## What you are asked to do
A word-for-word copy of the records below is required.
-------- Data records
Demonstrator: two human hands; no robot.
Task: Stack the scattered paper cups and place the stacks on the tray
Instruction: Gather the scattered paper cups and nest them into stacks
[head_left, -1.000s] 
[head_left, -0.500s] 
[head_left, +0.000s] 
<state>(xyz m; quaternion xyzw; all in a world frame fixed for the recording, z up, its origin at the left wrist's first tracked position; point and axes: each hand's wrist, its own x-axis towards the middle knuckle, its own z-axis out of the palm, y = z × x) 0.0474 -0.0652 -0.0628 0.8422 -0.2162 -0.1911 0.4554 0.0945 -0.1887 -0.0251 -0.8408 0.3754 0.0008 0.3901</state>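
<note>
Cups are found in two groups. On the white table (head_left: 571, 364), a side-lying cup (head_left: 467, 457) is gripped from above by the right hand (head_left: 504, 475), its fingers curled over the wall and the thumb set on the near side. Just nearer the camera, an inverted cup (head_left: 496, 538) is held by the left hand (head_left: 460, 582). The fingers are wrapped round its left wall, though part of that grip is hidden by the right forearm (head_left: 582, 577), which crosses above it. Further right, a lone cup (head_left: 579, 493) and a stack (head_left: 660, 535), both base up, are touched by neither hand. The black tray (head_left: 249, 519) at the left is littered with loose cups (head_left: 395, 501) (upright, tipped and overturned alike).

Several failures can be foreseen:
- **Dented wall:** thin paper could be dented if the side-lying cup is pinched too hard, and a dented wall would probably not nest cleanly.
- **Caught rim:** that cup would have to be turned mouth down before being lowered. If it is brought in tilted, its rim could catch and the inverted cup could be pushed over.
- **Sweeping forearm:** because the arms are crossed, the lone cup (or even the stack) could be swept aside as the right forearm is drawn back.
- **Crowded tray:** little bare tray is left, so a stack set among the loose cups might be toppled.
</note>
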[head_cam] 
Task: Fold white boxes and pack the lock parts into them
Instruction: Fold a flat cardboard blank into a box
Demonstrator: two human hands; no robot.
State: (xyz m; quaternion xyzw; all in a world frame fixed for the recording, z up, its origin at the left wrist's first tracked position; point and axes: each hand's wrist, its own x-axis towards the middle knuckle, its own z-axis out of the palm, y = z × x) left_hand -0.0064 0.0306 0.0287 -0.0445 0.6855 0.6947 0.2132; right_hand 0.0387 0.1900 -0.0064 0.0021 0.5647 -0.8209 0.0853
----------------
## Task response
Demonstrator: two human hands; no robot.
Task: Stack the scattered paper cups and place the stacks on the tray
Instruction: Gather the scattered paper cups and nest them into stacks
[head_left, -1.000s] 
[head_left, -0.500s] 
[head_left, +0.000s] 
<state>(xyz m; quaternion xyzw; all in a world frame fixed for the recording, z up, its origin at the left wrist's first tracked position; point and axes: each hand's wrist, its own x-axis towards the middle knuckle, its own z-axis out of the palm, y = z × x) 0.0474 -0.0652 -0.0628 0.8422 -0.2162 -0.1911 0.4554 0.0945 -0.1887 -0.0251 -0.8408 0.3754 0.0008 0.3901</state>
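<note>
Cups are found in two groups. On the white table (head_left: 571, 364), a side-lying cup (head_left: 467, 457) is gripped from above by the right hand (head_left: 504, 475), its fingers curled over the wall and the thumb set on the near side. Just nearer the camera, an inverted cup (head_left: 496, 538) is held by the left hand (head_left: 460, 582). The fingers are wrapped round its left wall, though part of that grip is hidden by the right forearm (head_left: 582, 577), which crosses above it. Further right, a lone cup (head_left: 579, 493) and a stack (head_left: 660, 535), both base up, are touched by neither hand. The black tray (head_left: 249, 519) at the left is littered with loose cups (head_left: 395, 501) (upright, tipped and overturned alike).

Several failures can be foreseen:
- **Dented wall:** thin paper could be dented if the side-lying cup is pinched too hard, and a dented wall would probably not nest cleanly.
- **Caught rim:** that cup would have to be turned mouth down before being lowered. If it is brought in tilted, its rim could catch and the inverted cup could be pushed over.
- **Sweeping forearm:** because the arms are crossed, the lone cup (or even the stack) could be swept aside as the right forearm is drawn back.
- **Crowded tray:** little bare tray is left, so a stack set among the loose cups might be toppled.
</note>
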[head_cam] 
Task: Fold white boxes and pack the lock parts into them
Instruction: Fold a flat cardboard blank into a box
Demonstrator: two human hands; no robot.
State: (xyz m; quaternion xyzw; all in a world frame fixed for the recording, z up, its origin at the left wrist's first tracked position; point and axes: each hand's wrist, its own x-axis towards the middle knuckle, its own z-axis out of the palm, y = z × x) left_hand -0.0064 0.0306 0.0287 -0.0445 0.6855 0.6947 0.2132; right_hand 0.0387 0.1900 -0.0064 0.0021 0.5647 -0.8209 0.0853

That completes the answer to this exercise.